Jelinek adds to this a severe, hard-line, '70s-style feminism. In these days of hopeful reconciliation on all levels, one does not hear the ugly word 'patriarchy' bandied around much anymore. But for Jelinek, patriarchy is the awful truth, the open wound of the Western world. Erika submits to the 'great masters' of music, all of them male composers, just as she submits to the pretty but brutish Walter.

The author has made clear that, for her, Erika is a sexual maverick, a misfit within patriarchy. She claims for herself erotic behaviour considered masculine, from gazing at hardcore porn to laying down the law about how she wishes to be pleasured. But, at every turn, she encounters social structures and conformist individuals who shun or revile her, with disastrous consequences. (A scene in which Erika indulges her voyeuristic bent at a drive-in is a small masterpiece both of suspense and black comedy.)

But this is a complex film that does not stop at a simple, ringing denunciation of male society. The neuroses that rack Erika go far beyond the frustration of her heroic libido. As one commentator remarks, Jelinek is an "equal opportunity hater". Matriarchy, embodied by Erika's fearsome, unnamed mother (Annie Giradot), is portrayed as every bit as abusive and twisted as patriarchy. And Erika herself is no slouch at dishing out violence (both physical and emotional) to her poor students.

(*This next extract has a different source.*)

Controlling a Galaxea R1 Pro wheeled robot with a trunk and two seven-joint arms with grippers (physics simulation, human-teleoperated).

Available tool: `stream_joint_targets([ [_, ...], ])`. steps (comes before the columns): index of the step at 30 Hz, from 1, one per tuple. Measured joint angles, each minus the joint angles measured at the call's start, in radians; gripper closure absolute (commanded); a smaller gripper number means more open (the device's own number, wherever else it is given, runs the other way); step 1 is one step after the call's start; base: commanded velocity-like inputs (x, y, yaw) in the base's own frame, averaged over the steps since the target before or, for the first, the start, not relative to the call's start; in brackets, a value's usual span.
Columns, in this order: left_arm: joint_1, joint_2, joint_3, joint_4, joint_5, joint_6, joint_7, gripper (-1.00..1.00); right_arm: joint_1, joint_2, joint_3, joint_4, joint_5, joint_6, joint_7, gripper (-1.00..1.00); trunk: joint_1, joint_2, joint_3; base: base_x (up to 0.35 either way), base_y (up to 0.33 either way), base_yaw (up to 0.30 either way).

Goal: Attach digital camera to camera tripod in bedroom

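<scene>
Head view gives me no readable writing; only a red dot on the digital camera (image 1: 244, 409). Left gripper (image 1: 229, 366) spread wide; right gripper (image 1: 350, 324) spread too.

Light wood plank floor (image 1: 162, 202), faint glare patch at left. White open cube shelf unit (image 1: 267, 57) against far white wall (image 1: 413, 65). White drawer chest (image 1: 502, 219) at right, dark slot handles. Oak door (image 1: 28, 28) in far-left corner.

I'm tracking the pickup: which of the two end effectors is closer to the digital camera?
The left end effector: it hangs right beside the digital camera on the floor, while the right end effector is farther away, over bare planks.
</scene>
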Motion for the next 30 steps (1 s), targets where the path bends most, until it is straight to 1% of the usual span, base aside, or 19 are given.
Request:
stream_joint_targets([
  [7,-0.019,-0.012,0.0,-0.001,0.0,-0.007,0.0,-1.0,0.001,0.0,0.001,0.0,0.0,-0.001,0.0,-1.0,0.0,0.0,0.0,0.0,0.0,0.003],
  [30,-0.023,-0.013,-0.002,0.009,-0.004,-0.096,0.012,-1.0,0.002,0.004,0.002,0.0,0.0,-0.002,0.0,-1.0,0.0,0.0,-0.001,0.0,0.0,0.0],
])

The complexities and paradoxes of The Piano Teacher are contained in the classical music (especially Schubert and Bach) it so generously uses. Allusions to the critical writings of Theodor Adorno pepper the film. Haneke and Jelinek worry over the same issues that Adorno did. Can the sheer, soulful beauty of music remain untainted by the vicious power structures that contain and channel it to social ends? Can great art, despite everything, offer hope, a glimpse of a more humane future?

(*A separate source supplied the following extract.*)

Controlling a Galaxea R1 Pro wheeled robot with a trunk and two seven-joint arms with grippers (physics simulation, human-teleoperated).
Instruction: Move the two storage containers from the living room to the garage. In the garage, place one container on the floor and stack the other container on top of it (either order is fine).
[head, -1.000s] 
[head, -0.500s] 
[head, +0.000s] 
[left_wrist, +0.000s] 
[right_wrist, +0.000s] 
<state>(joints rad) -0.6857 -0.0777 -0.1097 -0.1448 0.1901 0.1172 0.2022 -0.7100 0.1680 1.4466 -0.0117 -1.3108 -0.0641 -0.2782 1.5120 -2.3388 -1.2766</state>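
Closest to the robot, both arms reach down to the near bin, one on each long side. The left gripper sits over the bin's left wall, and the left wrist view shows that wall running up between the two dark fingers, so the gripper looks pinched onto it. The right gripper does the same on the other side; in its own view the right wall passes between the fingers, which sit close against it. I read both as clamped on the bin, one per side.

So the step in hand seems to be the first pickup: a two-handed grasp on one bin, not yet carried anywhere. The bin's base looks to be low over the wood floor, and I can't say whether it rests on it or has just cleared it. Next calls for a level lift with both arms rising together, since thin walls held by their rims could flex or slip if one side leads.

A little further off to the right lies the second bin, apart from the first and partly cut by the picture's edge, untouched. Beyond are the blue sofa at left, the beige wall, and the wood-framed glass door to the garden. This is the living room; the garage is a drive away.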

It would have been too facile to juxtapose beautiful music and horrible world. Jelinek gives this opposition a further twist in the psychosexual significance she accords to Schubert's music. Its majesty, she maintains in a 1998 essay, is in the "abasement" it forces upon the listener who, under the "time-whip of sound" is "estranged forever from himself or herself". If that sounds uncannily like a description of Erika's sexuality, this is surely not accidental. The Piano Teacher invites us to step, at least in our imaginations, into the murky zone between civilisation and perversion.